ANSPRACHE 1. TIM 3, 16
16 Und groß ist, wie jedermann bekennen muss, das Geheimnis
des Glaubens:
Er ist offenbart im Fleisch,
gerechtfertigt im Geist,
erschienen den Engeln,
gepredigt den Heiden,
geglaubt in der Welt,
aufgenommen in die
Herrlichkeit.
Groß
ist das Geheimnis des Glaubens: er ist offenbart im Fleisch! Und das heißt:
Gott
macht sich klein.
Das
ist die christliche Botschaft in Reinstform. Und sie ist ganz einfach, sie ist
ganz schlicht, so einfach und so schlicht wie die Krippenszene: Der große Gott
macht sich klein. Er trägt Windeln. Deswegen wird dieses Detail so betont. Der
große Gott trägt Windeln.
Ich
bin großgeworden in einer Familie von Bauern und Handwerken. Sie betrieben alle
Landwirtschaft im Nebenerwerb, wie man heute sagt. Ich bin also großgeworden
mit Tieren: Schweine, Enten, Hühner, Kühe, Schafe. Ich schlief schräg über dem
Schweinstall. Das Grunzen und Quieken war mein täglicher Begleiter. Ich habe
das gemocht. Was ich weniger mochte: die Gerüche. Es stank. Nicht nur nach Mist
und Gülle, sondern auch nach säuerlichen Schweinekartoffeln, nach Silage, und
von den Kuhställen nebenan der scharfe Geruch von Kuh und Milch. Oft habe ich
im Stall gestanden und mir überlegt: Hier ist also Jesus geboren. Der muss doch
gestunken haben.

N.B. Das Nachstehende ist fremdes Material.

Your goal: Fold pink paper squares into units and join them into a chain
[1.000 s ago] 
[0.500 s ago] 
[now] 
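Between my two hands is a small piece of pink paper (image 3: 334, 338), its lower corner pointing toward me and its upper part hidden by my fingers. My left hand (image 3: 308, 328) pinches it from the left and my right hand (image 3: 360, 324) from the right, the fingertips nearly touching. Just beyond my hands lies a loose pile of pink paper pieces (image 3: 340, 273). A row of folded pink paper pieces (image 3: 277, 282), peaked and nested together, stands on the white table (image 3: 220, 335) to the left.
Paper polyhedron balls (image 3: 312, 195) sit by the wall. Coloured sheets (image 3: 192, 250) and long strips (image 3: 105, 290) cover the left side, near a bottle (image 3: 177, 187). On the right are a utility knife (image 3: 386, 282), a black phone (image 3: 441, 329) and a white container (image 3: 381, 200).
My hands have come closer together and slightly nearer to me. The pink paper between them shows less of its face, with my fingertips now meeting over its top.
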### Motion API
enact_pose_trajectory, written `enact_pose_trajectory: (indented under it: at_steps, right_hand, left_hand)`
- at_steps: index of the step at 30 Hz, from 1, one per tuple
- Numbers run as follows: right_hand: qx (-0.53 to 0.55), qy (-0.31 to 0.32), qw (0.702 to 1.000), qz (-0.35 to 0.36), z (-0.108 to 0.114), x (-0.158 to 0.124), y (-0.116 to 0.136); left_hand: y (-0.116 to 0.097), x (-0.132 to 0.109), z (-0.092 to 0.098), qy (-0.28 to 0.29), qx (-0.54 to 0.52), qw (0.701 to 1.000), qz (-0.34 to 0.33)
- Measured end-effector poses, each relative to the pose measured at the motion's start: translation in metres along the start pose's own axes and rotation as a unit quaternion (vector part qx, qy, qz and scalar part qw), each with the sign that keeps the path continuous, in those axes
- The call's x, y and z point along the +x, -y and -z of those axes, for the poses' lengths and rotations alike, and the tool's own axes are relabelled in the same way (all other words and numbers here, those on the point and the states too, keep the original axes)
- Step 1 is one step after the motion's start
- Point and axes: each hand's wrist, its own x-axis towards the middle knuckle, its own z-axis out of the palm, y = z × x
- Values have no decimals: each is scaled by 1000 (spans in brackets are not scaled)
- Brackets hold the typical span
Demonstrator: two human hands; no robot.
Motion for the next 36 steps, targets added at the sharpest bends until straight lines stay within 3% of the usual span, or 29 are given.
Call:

War ich drei Minuten im Kuhstall, habe ich drei Tage lang
gerochen! wer Kühe kennt, kennt das. Und dann die Geschichte mit den Königen
aus dem Morgenland. Die bringen Weihrauch mit. Weihrauch kannte ich. Meine
DDR-Verwandtschaft schickte uns immer Räuchermännchen mit Weihrauchkerzen. Ich
stand also im Stall und überlegte mir, wie das wohl gerochen hat: Weihrauch und
Mist. Und dann kamen ja auch noch die Hirten. Die rochen nach ungewaschen und
Schaf. Wie mag es da im Stall gerochen haben? Dann bekam ich einen Bruder. Ich
lernte also auch noch den Geruch von Säuglingen kennen. Auf der einen Seite das
Süßliche, Milchige das leicht auch etwas Säuerliches bekommen kann, auf der
anderen Seite natürlich Windeln. Das ganze Haus roch danach, über Monate.
So
also roch es da in Bethlehem. Nicht nach Plätzchen, Glühwein, Gans und
Tannenbaum. Es war kein gemütlicher Ort, und für die frisch entbundene Wöchnerin
sogar lebensgefährlich.
Der
große Gott macht sich klein. Wir erzählen da an Weihnachten eine ganz ungeheure
Geschichte. Wir erzählen eine Geschichte, die allem, was man so über Gott
denkt, krass entgegensteht.
Die
Hirten haben das verstanden. Sie haben es natürlich nicht sofort geglaubt, aber
sie haben es sich angesehen. Und sie haben verstanden, dass der Engel Recht
hatte. „Euch ist heute der Heiland geboren, welcher ist der Christus“. Der lang
verheißene König. Die Armen und die Außenseiter – und genau das waren Hirten
damals – haben sofort verstanden. Sie fallen auf die Knie, beten an. Sie haben
verstanden, dass Gott zu ihnen gekommen ist, als einer von Ihnen.
Der
große Gott macht sich klein.
Die
Weisen aus dem Morgenlande aber – die haben lange gebraucht um es zu verstehen.
Sie haben einen Stern gesehen: ein König wird geboren, weit im Westen. Sie
meinten nämlich, den Willen Gottes aus den Sternen und aus ihrer Weisheit zu
erkennen. Und so machen sie sich auf, und wo suchen sie den neugeborenen König?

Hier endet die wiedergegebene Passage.